А сколько мы знаем случаев, когда друзья и товарищи убеждают режиссера на первых прогонах сократить спектакль, чтобы он стал лучше — и все усилия напрасны. Режиссер неумолим. Он пригла­шает всех прийти на третий-четвертый прогон. “Спектакль еще не укатался, не имеет темпа”, — говорит он. Но, увы, никакой темп не уничтожит громоздкости спектакля. Лишнее остается лишним.

Замечательный педагог-художник П. П. Чистяков говорил, что “рисовать надо не сложением, а вычитанием”.
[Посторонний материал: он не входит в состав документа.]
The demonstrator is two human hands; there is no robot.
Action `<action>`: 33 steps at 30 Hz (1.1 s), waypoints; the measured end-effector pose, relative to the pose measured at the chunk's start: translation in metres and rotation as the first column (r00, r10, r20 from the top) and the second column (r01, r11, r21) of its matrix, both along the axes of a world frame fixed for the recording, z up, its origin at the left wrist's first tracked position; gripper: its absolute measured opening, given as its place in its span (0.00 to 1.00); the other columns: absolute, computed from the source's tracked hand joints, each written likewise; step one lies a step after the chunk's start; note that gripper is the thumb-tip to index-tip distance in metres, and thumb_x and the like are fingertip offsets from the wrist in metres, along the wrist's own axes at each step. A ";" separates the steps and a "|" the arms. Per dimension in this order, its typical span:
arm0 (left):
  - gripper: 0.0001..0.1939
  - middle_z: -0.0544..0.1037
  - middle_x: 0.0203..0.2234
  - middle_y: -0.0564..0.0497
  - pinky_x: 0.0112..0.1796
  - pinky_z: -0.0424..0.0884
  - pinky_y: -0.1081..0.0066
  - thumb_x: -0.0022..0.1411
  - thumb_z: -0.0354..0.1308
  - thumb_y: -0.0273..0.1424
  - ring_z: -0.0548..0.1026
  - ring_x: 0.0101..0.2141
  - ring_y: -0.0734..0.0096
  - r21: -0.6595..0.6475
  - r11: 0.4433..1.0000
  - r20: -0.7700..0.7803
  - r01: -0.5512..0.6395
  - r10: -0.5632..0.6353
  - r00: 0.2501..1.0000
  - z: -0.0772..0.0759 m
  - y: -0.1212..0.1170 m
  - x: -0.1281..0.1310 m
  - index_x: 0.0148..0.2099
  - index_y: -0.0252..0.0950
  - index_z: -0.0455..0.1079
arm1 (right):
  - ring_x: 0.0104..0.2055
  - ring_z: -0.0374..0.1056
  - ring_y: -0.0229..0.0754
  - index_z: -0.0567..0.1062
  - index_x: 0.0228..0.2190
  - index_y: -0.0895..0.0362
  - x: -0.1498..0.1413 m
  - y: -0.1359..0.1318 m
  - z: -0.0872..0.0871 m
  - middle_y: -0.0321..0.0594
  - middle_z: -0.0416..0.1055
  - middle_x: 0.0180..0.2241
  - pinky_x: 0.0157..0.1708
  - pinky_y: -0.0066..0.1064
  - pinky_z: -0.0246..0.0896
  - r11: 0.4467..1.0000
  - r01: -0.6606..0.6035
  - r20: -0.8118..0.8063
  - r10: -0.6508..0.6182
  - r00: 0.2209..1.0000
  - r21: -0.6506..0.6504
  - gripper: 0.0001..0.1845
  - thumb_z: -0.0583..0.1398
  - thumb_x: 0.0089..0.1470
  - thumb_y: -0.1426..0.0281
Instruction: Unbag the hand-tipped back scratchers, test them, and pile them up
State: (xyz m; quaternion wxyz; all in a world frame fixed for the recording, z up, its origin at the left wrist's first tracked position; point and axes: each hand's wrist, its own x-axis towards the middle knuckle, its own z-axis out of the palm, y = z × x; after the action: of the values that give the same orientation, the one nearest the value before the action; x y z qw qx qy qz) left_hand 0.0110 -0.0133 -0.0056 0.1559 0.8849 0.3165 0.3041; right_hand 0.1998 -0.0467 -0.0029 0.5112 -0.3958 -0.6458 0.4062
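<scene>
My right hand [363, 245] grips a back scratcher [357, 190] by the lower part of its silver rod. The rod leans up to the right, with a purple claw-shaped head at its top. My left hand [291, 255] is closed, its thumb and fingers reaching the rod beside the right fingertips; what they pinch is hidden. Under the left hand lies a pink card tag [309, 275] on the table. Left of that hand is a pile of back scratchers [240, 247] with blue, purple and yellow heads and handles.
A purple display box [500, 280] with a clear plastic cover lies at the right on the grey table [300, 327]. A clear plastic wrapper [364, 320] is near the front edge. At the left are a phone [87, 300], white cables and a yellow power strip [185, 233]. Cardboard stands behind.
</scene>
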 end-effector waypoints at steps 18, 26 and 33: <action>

Законы режиссерского мастерства целиком подтверждают это правило. Режиссер, строя спектакль, тоже должен двигаться к цели, отталкиваясь от обилия материала к строгому отбору. Он “вычи­тает” из готовящегося спектакля все лишнее, случайное и загромож­дающее его основу.

Излишества и режиссерские нагромождения в спектакле меньше всех замечает сам режиссер. В чем причина такого ослепления? Ду­маю, что она кроется в неверном понимании художественной щед­рости и богатства творческой фантазии.

Богатая фантазия режиссера понимается только в количествен­ном, а не в качественном смысле. Обилие выдумки ценится режиссе­ром и невзыскательной критикой вне зависимости от того, как эта выдумка раскрывает главную мысль сцены или эпизода.

Скупой отбор выразительных средств ассоциируется с бедностью фантазии. Режиссер часто рассуждает так — пусть меня лучше упрекнут в излишествах, нежели в бедности фантазии, забывая о том, что бездумное расточительство красок никогда не опреде­ляло таланта.

Точность, верность и краткость — истинная суть таланта.